Entiende que con ello se alinearían “los intereses de una moderna Administración de Justicia con un papel de juez cada vez más solucionador de conflictos, en lugar de sentenciador de procesos y se daría más protagonismo al abogado en la búsqueda de soluciones razonables”.

El debate sigue abierto y la cuestión es determinar si algo así debe ser regulada por ley o es preferible que se restrinja al ámbito de usos y costumbres en las relaciones habituales entre jueces y abogados. En todo caso, lo cierto es que la actual situación con la que se encuentran los abogados contrasta con la fluidez de las relaciones de jueces con fiscales o con abogados del Estado, que también son parte del proceso.

La difusa línea roja en redes sociales

Las relaciones entre jueces y abogados fuera del ámbito procesal a menudo generan dudas. En EEUU se cuestionó la imparcialidad de un juez por tener de amigo en Facebook a un abogado que es parte en un proceso sobre el que el magistrado debe decidir. En España, una sentencia rechazó que se pueda recusar a un juez o que sea motivo de abstención el hecho de que haya pinchado en ‘me gusta’ en una publicación de una de las partes.

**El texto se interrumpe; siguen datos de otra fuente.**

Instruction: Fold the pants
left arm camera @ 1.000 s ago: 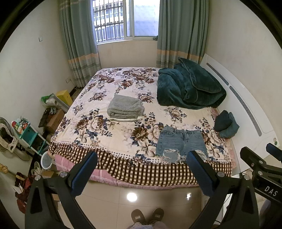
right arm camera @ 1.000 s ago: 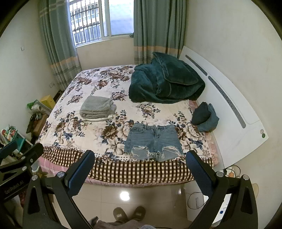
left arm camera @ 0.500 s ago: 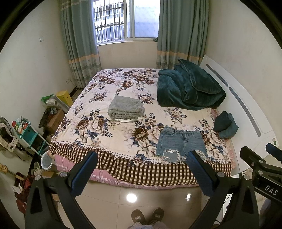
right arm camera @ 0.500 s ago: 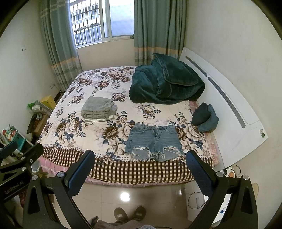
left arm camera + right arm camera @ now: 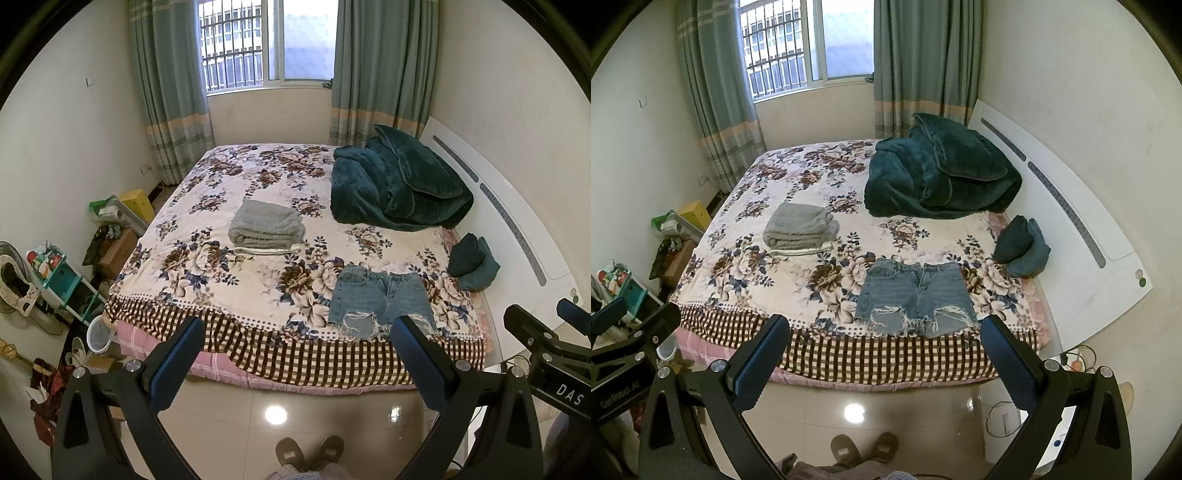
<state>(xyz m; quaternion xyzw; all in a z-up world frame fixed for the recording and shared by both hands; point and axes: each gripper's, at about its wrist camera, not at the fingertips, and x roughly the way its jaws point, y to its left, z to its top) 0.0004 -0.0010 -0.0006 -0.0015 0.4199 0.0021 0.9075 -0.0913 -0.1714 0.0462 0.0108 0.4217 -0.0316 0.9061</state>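
Both grippers hang spread and empty above the floor, short of the bed [image 5: 258,347]. From the left: the left gripper [image 5: 295,354] points at the checked hem, the right gripper [image 5: 882,350] lines up under the denim shorts [image 5: 916,299], which lie flat, frayed hems at the near edge. Folding looks not yet begun; next, I judge, both must reach in and pinch one side of the shorts

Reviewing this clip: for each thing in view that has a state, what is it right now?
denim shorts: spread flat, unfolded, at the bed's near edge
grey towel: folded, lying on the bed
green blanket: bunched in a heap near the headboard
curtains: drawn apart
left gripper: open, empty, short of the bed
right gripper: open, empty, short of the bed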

Algunas conclusiones del informe de la Abogacía

  • La Abogacía considera que para que existan unas relaciones fluidas entre jueces y abogados es necesario un conocimiento mutuo.
  • Los abogados de renombre, considerados “primeros espadas”, pueden llegar a tener un trato más cercano y directo con los jueces, pero no sucede lo mismo con los demás.
  • Ante la ausencia de una regulación expresa, las reuniones o contactos informales entre ambos son muy poco frecuentes y cuando se producen son poco útiles.
  • Una consecuencia directa de esta laguna legal es que muchos jueces se sienten incómodos con este tipo de reuniones.
  • En países como Francia, Italia y en cierta medida en Alemania no quieren arriesgarse ante la opinión pública llevando a cabo cualquier movimiento legislativo que pudiera poner en entredicho el principio de imparcialidad.
  • En el sistema anglosajón es más frecuente la comunicación entre jueces y abogados sin que, por ello, sufra el principio de imparcialidad.